Cara Menghargai Leluhur

Merawat Jalan; Menghargai Leluhur

Oleh : Muhammad Syafii Kudo

Jalan Raya Pos Daendels


Beberapa tahun yang lalu sebelum masa Pandemi Covid-19, saya bersama guru saya berboncengan naik motor menghadiri sebuah acara Haul seorang Habib masyhur di wilayah Pasuruan, Jawa Timur. Beliau adalah Habib Jakfar Bin Syaikhon Assegaf, yang dijuluki sebagai Al Qur’an berjalan semasa hidupnya. Kakek dari Habib Taufiq Bin Abdul Qodir Assegaf sang ketua umum Rabithah Alawiyah Jawa Timur ini adalah salah satu guru dari Waliyullah terkenal Kyai Abdul Hamid Pasuruan.

Saat menuju tempat lokasi haul di sekitaran makam di wilayah Masjid Agung Al Anwar kota Pasuruan ini, kami melewati salah satu jalanan legendaris di tanah Jawa, yakni jalan Pantura yang juga dikenal sebagai jalan raya Pos Daendels.  Sebuah rute yang bernilai sejarah yang hingga kini masih ada dan ditapaki oleh anak cucu dari para moyang pribumi Jawa yang dahulu dipaksa kerja rodi oleh Belanda dalam pembangunannya.

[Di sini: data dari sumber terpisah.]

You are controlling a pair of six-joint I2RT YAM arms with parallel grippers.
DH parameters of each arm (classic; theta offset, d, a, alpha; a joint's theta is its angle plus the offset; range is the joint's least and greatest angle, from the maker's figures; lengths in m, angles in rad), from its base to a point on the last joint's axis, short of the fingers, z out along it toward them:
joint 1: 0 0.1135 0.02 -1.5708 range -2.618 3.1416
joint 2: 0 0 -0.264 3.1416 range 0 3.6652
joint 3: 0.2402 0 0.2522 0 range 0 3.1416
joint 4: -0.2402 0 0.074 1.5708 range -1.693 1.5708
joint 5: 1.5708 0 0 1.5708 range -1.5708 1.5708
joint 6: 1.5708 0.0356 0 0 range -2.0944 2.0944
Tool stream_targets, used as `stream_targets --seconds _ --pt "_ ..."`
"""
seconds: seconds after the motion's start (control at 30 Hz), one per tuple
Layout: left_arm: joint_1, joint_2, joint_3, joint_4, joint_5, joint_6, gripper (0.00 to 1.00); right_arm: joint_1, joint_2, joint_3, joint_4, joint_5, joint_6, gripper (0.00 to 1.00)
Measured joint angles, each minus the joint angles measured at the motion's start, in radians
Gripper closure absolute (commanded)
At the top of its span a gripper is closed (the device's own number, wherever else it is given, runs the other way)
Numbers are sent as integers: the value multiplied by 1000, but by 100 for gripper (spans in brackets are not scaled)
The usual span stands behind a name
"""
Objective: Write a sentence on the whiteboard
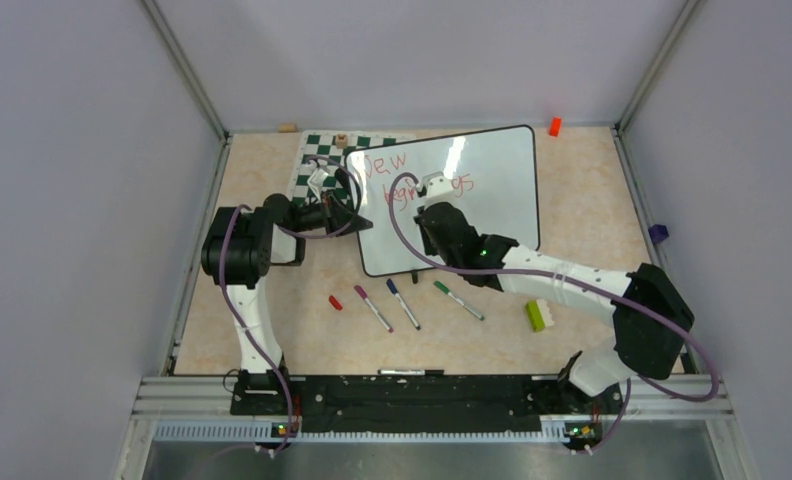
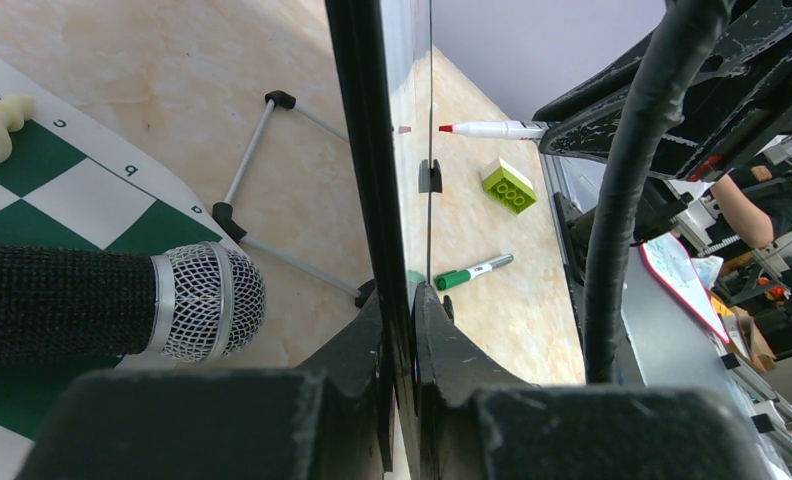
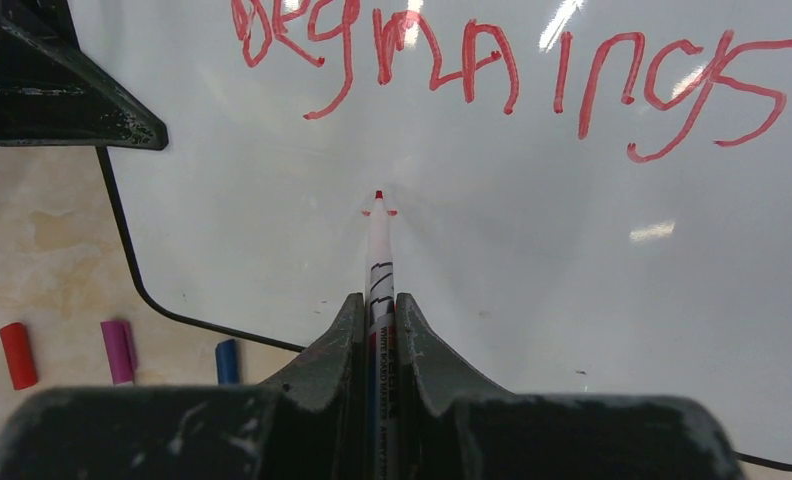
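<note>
Now my left gripper (image 2: 400,310) clamps the board (image 2: 367,150).
My right gripper (image 3: 379,305) pinches the marker (image 3: 378,250), tip under the writing (image 3: 492,70).

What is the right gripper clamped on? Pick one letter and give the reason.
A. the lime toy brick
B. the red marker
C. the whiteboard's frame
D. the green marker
B: in the right wrist view the right gripper is shut on the red marker, whose red tip points at the whiteboard, while the green marker lies apart, ungripped.
</note>
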Motion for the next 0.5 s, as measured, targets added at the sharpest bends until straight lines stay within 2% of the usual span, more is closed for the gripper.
stream_targets --seconds 0.5 --pt "0 0 0 0 0 0 100 0 55 67 -6 8 -26 100"
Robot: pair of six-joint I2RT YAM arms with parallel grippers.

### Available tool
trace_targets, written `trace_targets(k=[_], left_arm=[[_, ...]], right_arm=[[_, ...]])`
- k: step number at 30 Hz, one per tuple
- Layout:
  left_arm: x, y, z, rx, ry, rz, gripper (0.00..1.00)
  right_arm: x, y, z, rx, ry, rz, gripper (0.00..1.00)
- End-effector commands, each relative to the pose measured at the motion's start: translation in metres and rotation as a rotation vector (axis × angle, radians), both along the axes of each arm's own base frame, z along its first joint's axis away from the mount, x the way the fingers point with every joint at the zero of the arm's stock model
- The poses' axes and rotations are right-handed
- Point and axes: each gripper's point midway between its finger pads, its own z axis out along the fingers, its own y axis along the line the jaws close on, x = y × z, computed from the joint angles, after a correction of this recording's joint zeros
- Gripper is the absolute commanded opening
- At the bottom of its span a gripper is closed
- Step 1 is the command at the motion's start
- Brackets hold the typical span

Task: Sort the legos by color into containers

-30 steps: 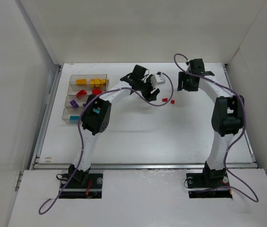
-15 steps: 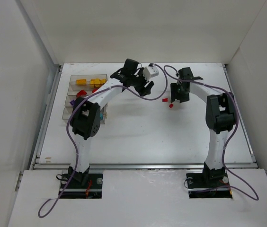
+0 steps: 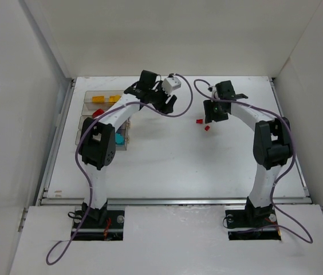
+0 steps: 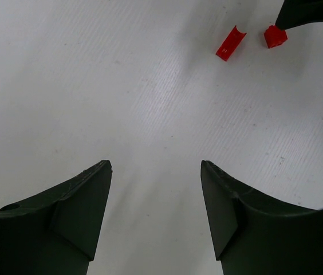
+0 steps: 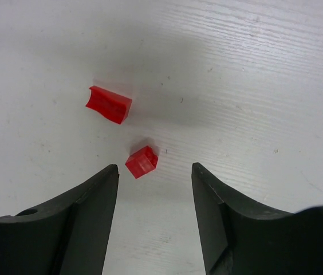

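Note:
Two red legos lie loose on the white table: a longer one [image 3: 199, 121] [image 5: 109, 104] [image 4: 231, 43] and a small cube [image 3: 207, 128] [image 5: 141, 161] [image 4: 275, 36]. My right gripper [image 3: 210, 112] [image 5: 154, 167] hangs open right over them, the cube just ahead of its fingertips and close to the left finger [image 5: 95, 195], not touching. My left gripper [image 3: 169, 101] [image 4: 156, 166] is open and empty, left of the red legos, over bare table. The clear containers [image 3: 85, 103] at the far left hold yellow [image 3: 98, 99], red [image 3: 97, 113] and cyan [image 3: 118, 138] legos; the left arm hides part of them.
White walls close in the table at the back and both sides. The left arm's forearm crosses over the containers' right end. A purple cable [image 3: 184, 103] loops between the two grippers.
The right gripper has come down and leftward onto the two red legos, its jaws narrowing a little. The left gripper has swung left and back, away from them.

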Motion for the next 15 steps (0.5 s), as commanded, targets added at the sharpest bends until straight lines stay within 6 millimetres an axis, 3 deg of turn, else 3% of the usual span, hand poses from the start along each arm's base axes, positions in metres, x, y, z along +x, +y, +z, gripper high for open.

Tak heran jika seorang penulis sekaliber Pramoedya Ananta Toer juga pernah menulis sebuah buku mengenai "Kisah Jalan" ini lewat buku fenomenalnya yang berjudul Jalan Raya Pos, Jalan Daendels, yang sangat bagus dalam menceritakan kisah dari sebuah artefak sejarah yang bisu namun tak lekang digerus oleh zaman, yang bernama "Jalan". 

Buku Pramoedya


Buku yang ditulis oleh Pram di masa uzurnya ini diselesaikannya pada tahun 1995 namun baru diterbitkan oleh Penerbit Lentera Dipantara pada Tahun 2005. Buku ini ditulis tanpa pembagian bab. Pada halaman-halaman awal Pram menguraikan awal ketertarikannya pada Jalan Raya Pos yang memakan banyak korban jiwa para pekerja paksa yang ia golongkan sebagai genosida. 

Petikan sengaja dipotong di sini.